[Work task]: Return every line from the one with "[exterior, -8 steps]" through the one with "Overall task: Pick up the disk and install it", inclusive, exactly as it appears below.

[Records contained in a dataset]
>>>>
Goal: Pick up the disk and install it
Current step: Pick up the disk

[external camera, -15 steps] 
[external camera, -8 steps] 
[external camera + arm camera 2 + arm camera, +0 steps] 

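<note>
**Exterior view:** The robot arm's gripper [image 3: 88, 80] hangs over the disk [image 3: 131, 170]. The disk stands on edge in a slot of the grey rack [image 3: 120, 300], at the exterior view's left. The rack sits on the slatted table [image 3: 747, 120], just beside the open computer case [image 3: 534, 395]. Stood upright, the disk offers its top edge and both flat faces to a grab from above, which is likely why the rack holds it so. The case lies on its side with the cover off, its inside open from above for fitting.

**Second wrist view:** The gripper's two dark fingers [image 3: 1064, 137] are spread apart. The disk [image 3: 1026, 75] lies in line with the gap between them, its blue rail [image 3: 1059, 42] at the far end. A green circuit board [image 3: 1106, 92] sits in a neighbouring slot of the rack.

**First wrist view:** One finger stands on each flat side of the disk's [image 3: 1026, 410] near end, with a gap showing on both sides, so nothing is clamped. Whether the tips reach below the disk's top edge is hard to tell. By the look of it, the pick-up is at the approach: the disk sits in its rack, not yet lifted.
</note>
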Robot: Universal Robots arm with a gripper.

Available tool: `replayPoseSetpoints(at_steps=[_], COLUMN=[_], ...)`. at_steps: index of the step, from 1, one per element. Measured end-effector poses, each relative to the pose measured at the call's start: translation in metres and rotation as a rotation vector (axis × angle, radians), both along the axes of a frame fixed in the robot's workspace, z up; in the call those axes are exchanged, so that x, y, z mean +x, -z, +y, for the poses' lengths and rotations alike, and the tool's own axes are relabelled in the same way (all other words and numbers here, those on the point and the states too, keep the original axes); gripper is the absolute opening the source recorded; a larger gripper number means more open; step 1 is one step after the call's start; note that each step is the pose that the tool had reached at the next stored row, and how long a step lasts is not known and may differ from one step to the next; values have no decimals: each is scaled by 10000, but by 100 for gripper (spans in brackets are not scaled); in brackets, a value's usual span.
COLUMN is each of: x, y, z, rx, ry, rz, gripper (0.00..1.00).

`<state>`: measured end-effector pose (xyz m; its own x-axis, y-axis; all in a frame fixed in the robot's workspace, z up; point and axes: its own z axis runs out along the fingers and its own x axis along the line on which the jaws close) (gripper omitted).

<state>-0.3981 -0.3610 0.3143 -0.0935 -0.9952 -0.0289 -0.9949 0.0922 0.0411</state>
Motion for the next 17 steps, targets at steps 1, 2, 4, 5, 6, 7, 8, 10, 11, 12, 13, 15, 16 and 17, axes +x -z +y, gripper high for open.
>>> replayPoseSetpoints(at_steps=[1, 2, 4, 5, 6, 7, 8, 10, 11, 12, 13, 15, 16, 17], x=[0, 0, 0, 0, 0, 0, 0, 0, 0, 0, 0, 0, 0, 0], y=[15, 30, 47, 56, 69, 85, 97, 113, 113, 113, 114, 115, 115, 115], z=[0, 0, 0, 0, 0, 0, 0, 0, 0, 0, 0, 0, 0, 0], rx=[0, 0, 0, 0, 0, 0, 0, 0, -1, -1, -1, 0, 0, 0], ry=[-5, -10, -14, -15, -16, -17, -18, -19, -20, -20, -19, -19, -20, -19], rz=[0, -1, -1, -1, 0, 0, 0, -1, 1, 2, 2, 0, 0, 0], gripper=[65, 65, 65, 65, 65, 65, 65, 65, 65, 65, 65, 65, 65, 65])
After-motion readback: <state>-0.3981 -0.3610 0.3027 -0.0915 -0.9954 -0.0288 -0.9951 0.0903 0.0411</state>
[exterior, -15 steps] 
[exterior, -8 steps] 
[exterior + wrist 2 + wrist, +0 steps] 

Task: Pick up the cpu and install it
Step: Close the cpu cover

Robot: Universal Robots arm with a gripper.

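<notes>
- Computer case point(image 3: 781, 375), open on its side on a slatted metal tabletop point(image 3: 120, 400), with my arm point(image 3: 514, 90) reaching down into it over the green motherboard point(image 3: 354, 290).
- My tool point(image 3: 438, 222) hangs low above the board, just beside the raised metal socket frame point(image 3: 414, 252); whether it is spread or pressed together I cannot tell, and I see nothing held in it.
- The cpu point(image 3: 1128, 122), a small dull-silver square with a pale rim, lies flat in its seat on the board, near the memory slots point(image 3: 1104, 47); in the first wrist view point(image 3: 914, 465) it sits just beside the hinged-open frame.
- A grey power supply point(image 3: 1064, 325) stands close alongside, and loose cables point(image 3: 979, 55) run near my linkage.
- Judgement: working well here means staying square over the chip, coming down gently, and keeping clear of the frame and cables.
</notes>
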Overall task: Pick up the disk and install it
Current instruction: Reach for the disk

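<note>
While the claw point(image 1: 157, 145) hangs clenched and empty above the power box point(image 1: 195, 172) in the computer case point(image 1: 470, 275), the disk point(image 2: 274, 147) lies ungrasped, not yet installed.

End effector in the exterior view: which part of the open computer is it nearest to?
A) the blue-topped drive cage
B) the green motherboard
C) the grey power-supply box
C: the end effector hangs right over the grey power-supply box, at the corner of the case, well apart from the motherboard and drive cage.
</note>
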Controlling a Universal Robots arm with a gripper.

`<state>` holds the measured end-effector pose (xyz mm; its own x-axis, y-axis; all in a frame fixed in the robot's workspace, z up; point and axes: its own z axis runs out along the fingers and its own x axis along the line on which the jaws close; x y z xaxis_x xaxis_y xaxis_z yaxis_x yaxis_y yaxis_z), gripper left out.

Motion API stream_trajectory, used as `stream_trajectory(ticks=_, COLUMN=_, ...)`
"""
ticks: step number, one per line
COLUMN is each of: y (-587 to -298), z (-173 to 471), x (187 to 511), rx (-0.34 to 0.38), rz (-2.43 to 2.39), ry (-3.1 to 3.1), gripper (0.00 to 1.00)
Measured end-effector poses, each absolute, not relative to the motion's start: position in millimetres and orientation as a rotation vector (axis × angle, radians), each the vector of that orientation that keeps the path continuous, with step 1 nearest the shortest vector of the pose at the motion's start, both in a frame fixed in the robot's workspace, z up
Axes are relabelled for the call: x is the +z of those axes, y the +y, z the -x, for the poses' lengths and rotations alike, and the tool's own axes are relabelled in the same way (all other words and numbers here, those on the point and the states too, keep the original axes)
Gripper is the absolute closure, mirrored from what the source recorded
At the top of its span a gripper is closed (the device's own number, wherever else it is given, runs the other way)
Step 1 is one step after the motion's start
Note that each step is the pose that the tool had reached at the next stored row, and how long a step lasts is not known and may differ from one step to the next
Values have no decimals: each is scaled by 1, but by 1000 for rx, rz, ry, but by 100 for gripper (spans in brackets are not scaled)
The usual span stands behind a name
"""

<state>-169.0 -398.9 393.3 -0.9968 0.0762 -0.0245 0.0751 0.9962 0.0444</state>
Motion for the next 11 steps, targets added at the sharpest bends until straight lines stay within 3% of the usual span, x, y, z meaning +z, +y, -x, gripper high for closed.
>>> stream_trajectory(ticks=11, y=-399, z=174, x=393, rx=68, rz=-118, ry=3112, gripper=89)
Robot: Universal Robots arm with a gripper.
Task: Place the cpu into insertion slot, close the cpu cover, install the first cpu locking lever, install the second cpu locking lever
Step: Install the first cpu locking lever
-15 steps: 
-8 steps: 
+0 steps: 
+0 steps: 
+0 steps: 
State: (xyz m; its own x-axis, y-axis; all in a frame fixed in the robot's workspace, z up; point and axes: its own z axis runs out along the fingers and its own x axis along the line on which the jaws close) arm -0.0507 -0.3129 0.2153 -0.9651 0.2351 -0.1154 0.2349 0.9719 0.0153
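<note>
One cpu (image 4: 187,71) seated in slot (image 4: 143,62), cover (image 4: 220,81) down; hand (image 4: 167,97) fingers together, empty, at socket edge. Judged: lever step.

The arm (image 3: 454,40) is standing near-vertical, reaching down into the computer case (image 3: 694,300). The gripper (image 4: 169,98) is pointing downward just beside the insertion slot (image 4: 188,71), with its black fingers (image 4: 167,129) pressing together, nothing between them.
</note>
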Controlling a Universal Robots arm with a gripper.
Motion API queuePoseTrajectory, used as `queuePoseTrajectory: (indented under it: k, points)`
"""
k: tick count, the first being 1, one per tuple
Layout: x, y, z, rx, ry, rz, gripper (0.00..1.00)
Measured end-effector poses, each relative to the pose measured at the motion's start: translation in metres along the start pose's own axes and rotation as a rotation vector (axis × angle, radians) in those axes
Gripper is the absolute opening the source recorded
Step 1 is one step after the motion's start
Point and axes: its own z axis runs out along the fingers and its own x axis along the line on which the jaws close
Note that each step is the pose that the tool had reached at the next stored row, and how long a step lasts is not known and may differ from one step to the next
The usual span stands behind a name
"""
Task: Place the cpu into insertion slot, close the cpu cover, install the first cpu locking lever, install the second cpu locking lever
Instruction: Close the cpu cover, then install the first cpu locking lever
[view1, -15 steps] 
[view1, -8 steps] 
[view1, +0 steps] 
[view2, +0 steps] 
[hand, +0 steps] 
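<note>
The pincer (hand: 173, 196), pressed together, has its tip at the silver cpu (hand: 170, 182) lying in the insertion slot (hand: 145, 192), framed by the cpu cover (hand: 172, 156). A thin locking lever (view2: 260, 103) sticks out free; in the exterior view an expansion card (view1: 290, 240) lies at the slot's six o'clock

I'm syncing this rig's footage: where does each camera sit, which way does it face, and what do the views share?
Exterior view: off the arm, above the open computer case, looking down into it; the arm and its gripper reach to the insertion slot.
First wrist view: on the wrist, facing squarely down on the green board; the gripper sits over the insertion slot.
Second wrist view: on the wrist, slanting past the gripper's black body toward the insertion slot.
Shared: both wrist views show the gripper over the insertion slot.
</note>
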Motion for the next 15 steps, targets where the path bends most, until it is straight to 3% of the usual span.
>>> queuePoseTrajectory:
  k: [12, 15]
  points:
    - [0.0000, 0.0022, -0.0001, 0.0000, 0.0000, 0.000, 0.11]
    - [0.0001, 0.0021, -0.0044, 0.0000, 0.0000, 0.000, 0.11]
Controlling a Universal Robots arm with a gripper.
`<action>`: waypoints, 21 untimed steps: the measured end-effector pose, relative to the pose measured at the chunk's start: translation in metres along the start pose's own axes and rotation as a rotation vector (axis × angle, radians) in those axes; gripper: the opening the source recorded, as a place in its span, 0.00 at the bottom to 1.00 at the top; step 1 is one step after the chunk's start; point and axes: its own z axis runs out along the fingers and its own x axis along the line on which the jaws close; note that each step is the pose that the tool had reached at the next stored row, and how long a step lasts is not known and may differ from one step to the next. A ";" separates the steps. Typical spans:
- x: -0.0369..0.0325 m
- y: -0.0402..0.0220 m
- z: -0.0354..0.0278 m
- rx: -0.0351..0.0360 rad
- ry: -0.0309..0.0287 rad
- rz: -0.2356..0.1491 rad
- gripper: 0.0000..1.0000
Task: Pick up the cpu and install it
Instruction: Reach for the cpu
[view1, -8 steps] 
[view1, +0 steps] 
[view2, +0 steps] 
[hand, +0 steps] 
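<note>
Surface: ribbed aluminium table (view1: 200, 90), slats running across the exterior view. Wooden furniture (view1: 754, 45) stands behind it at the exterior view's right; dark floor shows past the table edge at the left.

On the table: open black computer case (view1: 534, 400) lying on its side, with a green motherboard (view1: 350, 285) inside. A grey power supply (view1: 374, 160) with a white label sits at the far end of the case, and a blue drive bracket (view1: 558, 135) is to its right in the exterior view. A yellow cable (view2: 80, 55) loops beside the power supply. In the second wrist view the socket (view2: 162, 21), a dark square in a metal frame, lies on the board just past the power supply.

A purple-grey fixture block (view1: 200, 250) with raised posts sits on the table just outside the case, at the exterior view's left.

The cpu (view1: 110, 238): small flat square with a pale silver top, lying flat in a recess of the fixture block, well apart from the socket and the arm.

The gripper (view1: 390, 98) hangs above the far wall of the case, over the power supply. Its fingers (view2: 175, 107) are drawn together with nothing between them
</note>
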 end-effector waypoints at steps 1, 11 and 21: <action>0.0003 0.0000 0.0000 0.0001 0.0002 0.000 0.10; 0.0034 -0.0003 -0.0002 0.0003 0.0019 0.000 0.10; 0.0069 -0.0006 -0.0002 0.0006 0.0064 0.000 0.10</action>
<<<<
[Output below]:
[exterior, -8 steps] 
[exterior + wrist 2 + wrist, +0 steps] 

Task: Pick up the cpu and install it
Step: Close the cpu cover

Robot: Universal Robots arm with a gripper.

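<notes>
- Computer case point(image 3: 781, 375), open on its side on a slatted metal tabletop point(image 3: 120, 400), with my arm point(image 3: 514, 90) reaching down into it over the green motherboard point(image 3: 354, 290).
- My tool point(image 3: 438, 222) hangs low above the board, just beside the raised metal socket frame point(image 3: 414, 252); whether it is spread or pressed together I cannot tell, and I see nothing held in it.
- The cpu point(image 3: 1128, 122), a small dull-silver square with a pale rim, lies flat in its seat on the board, near the memory slots point(image 3: 1104, 47); in the first wrist view point(image 3: 914, 465) it sits just beside the hinged-open frame.
- A grey power supply point(image 3: 1064, 325) stands close alongside, and loose cables point(image 3: 979, 55) run near my linkage.
- Judgement: working well here means staying square over the chip, coming down gently, and keeping clear of the frame and cables.
</notes>
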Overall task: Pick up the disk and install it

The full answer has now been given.